WHAT THIS TASK INVOLVES: Exclude all pictures from your copy of the data below, which should otherwise match exactly.

DATA BLOCK:
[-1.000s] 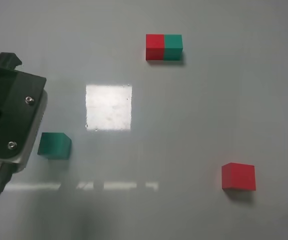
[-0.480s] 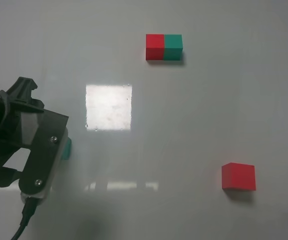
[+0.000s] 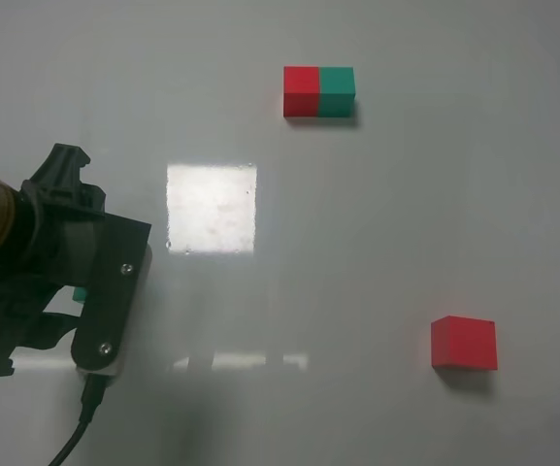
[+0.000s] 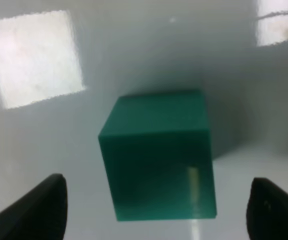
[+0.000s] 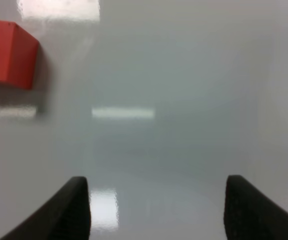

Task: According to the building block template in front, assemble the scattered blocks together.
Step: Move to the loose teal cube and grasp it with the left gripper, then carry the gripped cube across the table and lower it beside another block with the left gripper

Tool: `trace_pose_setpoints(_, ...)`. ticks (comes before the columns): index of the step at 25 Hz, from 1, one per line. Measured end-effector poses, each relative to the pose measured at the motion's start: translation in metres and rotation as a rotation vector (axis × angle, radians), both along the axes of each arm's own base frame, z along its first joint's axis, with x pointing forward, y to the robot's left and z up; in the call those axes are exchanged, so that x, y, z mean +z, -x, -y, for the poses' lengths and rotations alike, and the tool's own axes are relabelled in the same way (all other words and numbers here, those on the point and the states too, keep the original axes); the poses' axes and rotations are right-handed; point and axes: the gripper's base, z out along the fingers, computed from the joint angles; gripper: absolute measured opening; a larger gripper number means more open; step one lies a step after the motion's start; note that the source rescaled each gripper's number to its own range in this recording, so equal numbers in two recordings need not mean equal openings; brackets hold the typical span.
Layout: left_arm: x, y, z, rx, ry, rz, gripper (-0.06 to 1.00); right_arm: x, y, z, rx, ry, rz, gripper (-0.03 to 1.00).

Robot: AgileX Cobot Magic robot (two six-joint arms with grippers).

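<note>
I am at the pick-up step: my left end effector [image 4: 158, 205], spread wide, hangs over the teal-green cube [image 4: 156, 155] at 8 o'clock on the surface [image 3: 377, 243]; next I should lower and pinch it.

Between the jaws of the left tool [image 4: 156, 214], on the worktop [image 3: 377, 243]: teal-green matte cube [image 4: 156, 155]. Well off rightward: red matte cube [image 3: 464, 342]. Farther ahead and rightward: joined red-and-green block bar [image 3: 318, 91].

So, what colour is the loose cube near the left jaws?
Teal-green. The cube shows best in the left wrist view.
</note>
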Motion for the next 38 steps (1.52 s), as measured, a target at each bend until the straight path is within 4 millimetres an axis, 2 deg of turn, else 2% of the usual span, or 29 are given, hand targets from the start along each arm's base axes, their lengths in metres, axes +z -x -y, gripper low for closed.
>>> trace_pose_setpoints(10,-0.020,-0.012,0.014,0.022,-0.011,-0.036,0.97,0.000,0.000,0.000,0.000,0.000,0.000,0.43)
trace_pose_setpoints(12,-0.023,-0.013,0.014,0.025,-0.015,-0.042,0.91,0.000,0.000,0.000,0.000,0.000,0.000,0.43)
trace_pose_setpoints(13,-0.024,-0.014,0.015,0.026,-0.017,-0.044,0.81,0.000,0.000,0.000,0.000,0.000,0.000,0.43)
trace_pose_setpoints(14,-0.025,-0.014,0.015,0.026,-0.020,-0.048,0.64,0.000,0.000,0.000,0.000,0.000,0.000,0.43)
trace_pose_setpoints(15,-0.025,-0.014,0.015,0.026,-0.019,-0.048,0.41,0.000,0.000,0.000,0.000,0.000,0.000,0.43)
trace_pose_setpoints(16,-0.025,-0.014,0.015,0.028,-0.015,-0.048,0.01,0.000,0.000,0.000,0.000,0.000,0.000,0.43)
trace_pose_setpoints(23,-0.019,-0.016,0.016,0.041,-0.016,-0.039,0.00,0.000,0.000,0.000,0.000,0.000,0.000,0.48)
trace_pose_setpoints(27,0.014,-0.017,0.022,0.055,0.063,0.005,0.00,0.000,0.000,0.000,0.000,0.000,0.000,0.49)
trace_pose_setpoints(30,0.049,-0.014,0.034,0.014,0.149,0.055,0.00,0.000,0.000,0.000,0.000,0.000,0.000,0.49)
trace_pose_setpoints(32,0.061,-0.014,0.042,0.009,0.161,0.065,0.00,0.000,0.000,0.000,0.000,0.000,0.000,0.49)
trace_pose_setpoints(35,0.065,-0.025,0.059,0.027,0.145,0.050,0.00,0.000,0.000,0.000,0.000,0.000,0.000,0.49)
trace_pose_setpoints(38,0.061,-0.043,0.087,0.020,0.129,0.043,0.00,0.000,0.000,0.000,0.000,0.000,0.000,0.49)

REPLY TO THE TASK:
[-1.000s] 
[-0.480s] 
[+0.000s] 
[+0.000s] 
[+0.000s] 

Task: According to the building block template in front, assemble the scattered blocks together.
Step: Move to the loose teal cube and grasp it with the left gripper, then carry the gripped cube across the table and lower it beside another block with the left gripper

Tool: `trace_pose_setpoints(_, ...)`. ticks (comes before the columns): index of the step at 25 Hz, from 1, one per line. Measured end-effector poses, each relative to the pose measured at the motion's start: translation in metres and rotation as a rotation vector (axis × angle, radians), both along the axes of each arm's own base frame, z along its first joint's axis, with x pointing forward, y to the robot's left and z up; in the call those axes are exchanged, so that x, y, z mean +z, -x, -y, for the poses' lengths and rotations alike, and the tool's own axes are relabelled in the same way (all other words and numbers here, those on the point and the states too, keep the original axes); the poses' axes and rotations are right-handed; point and axes: the gripper's base, z out along the fingers, computed from the joint angles; gripper: absolute measured opening; a larger gripper number means more open; step one lies a step after the motion's start; note that the source rescaled each gripper's number to its own range in this recording, so equal numbers in two recordings need not mean equal openings; brackets hold the typical span.
Layout: left_arm: x, y, z, rx, ry, rz, gripper (-0.06 to 1.00); right_arm: x, y, z, rx, ry, rz, gripper (-0.03 to 1.00).

Robot: AgileX Cobot Magic robot (two six-joint arms with grippers).

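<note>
I am at the pick-up step: my left end effector [image 4: 158, 205], spread wide, hangs over the teal-green cube [image 4: 156, 155] at 8 o'clock on the surface [image 3: 377, 243]; next I should lower and pinch it.

Between the jaws of the left tool [image 4: 156, 214], on the worktop [image 3: 377, 243]: teal-green matte cube [image 4: 156, 155]. Well off rightward: red matte cube [image 3: 464, 342]. Farther ahead and rightward: joined red-and-green block bar [image 3: 318, 91].

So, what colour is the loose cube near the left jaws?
Teal-green. The cube shows best in the left wrist view.
</note>
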Motion for the next 38 steps (1.52 s), as measured, a target at each bend until the straight path is within 4 millimetres an axis, 2 deg of turn, else 2% of the usual span, or 29 are given, hand targets from the start along each arm's base axes, their lengths in metres, axes +z -x -y, gripper low for closed.
>>> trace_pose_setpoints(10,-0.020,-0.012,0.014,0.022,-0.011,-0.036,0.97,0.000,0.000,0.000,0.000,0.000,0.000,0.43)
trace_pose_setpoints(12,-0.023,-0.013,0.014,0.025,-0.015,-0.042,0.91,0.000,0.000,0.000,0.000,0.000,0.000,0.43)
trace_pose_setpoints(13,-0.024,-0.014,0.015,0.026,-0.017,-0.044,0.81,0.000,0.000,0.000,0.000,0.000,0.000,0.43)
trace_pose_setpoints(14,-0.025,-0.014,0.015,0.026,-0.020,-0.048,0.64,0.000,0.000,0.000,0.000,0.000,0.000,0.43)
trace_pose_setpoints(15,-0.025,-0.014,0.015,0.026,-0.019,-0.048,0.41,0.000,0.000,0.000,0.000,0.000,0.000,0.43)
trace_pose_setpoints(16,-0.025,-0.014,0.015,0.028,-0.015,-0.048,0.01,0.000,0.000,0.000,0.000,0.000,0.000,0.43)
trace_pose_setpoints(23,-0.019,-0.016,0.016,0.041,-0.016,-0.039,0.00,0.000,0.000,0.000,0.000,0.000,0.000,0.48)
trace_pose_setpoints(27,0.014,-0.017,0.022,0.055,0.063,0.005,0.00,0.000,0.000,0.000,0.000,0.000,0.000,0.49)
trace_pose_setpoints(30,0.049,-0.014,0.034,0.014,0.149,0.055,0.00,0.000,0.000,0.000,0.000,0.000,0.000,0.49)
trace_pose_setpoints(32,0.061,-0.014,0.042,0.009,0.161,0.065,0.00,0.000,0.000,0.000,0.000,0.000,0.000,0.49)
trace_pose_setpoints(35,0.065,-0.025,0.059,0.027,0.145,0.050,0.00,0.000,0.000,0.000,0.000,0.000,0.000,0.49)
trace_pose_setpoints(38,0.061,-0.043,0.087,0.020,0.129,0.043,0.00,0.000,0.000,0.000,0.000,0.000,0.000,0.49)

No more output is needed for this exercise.